Exercise prompt — Below are the records; copy each line in them that holds the word "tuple".

Data supplied —
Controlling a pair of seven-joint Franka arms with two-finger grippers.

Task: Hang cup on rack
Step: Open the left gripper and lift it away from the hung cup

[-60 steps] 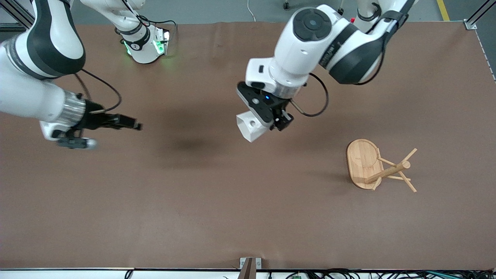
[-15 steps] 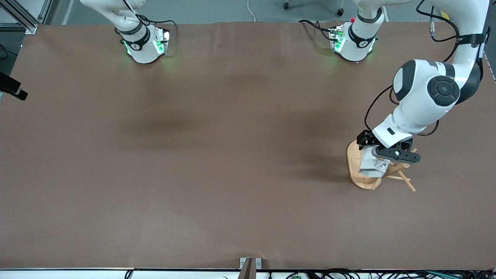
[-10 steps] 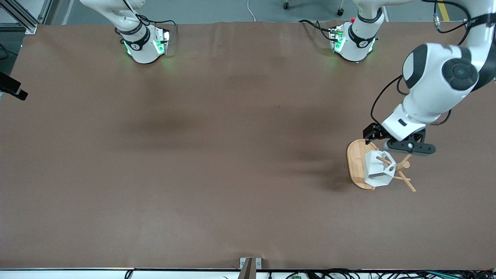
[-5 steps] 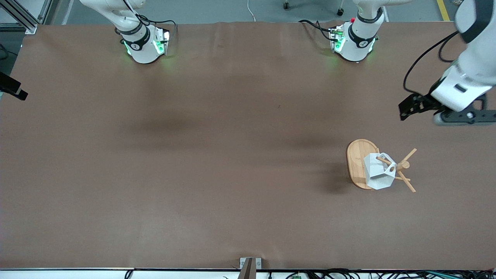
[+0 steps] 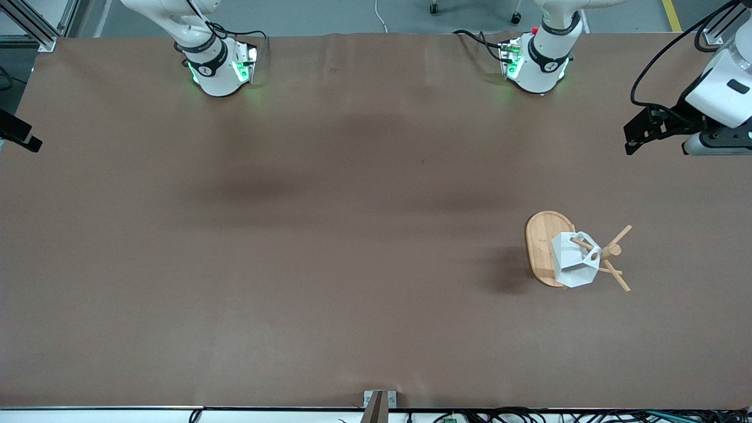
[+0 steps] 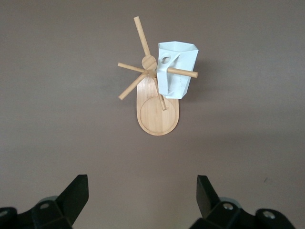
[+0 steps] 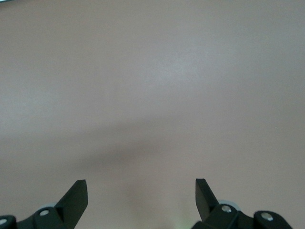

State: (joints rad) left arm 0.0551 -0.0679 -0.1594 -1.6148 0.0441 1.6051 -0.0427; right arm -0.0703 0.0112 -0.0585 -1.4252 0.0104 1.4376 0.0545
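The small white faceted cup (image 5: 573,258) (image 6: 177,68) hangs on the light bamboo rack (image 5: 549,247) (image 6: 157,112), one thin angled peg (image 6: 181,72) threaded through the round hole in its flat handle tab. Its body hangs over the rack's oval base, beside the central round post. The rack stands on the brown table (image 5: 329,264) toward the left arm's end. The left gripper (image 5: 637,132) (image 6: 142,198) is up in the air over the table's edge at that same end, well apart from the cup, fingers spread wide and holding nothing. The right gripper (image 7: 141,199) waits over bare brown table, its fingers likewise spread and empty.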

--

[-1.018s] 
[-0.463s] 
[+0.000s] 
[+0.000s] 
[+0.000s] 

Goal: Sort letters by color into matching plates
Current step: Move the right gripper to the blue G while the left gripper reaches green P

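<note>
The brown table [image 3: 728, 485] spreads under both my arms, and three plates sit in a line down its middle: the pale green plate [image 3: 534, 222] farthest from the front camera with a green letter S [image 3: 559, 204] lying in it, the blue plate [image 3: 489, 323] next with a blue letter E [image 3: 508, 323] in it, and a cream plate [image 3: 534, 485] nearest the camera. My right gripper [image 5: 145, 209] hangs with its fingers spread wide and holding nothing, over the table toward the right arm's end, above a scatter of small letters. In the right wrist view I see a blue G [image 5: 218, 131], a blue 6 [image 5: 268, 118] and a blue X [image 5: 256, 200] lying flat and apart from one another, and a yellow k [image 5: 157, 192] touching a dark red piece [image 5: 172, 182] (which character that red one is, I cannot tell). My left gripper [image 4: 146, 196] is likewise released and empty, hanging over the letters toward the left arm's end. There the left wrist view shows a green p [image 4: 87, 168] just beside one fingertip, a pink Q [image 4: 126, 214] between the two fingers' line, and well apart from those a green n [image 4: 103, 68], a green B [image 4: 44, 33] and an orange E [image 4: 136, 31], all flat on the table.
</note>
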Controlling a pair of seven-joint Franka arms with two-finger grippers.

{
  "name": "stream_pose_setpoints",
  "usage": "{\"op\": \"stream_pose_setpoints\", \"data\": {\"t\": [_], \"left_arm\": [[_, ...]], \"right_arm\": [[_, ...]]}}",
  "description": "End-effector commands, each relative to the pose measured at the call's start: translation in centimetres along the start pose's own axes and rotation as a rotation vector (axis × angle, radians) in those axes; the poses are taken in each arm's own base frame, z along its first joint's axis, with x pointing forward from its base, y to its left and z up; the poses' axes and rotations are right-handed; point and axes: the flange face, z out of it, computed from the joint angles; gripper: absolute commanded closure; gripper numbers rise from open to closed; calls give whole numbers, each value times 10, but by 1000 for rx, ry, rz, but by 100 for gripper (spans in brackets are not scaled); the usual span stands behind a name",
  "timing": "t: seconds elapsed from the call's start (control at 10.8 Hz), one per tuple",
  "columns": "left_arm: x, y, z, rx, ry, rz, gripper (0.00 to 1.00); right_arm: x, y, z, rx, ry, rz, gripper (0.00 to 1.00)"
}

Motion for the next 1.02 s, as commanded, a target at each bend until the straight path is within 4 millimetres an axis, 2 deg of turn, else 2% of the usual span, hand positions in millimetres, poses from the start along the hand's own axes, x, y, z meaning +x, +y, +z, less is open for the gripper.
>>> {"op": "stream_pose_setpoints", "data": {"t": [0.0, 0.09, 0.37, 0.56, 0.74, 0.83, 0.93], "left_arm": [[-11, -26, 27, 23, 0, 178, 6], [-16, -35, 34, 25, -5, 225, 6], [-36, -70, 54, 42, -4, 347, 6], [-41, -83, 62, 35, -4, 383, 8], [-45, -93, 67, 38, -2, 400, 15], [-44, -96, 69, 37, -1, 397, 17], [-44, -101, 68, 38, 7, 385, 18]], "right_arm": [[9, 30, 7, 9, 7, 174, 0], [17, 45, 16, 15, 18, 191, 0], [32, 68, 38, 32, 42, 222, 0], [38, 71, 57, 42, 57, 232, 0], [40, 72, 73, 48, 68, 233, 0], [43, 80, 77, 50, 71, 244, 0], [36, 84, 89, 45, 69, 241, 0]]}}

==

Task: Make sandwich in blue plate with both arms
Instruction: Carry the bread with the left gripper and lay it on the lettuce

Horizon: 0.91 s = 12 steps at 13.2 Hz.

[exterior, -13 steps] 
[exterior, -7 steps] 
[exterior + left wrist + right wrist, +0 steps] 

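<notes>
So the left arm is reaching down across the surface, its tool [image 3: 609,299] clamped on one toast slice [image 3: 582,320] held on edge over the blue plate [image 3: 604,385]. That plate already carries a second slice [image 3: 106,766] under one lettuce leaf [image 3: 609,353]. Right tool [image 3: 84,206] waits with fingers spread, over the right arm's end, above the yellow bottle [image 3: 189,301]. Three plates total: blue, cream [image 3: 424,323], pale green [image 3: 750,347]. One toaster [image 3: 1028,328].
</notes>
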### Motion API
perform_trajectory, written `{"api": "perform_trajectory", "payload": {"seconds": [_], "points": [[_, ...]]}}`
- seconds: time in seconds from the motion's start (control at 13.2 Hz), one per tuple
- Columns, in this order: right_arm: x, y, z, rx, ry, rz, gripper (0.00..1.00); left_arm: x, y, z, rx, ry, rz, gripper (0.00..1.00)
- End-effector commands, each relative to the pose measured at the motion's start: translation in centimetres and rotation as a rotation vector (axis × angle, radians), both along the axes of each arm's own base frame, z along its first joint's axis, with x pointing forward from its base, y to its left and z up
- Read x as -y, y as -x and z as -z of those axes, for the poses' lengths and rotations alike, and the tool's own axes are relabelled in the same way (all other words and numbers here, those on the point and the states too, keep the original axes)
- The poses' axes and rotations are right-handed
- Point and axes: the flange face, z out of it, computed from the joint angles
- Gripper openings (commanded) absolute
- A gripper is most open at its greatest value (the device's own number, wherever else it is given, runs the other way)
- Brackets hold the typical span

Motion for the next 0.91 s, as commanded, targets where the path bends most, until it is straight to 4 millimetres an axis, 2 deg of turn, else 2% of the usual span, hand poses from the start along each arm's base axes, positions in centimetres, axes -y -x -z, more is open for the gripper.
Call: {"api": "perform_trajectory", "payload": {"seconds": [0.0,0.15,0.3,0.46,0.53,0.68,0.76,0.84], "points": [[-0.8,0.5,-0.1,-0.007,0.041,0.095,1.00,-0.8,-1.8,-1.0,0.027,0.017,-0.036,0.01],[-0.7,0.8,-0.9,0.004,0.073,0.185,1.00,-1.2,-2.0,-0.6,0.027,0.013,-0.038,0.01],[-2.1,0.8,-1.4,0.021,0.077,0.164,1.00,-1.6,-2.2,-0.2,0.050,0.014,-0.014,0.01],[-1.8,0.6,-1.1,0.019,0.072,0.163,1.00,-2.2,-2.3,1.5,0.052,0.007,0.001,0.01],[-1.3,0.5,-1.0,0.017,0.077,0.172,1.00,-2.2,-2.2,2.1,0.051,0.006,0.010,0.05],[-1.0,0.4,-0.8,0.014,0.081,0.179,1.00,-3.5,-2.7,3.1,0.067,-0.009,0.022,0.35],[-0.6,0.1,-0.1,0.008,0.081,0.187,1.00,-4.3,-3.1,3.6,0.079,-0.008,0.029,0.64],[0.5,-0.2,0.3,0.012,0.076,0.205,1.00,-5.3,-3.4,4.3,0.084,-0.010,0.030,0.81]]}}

Answer section —
  "timing": "t: seconds elapsed from the call's start (control at 10.8 Hz), one per tuple",
- seconds: time in seconds from the motion's start (control at 13.2 Hz), one per tuple

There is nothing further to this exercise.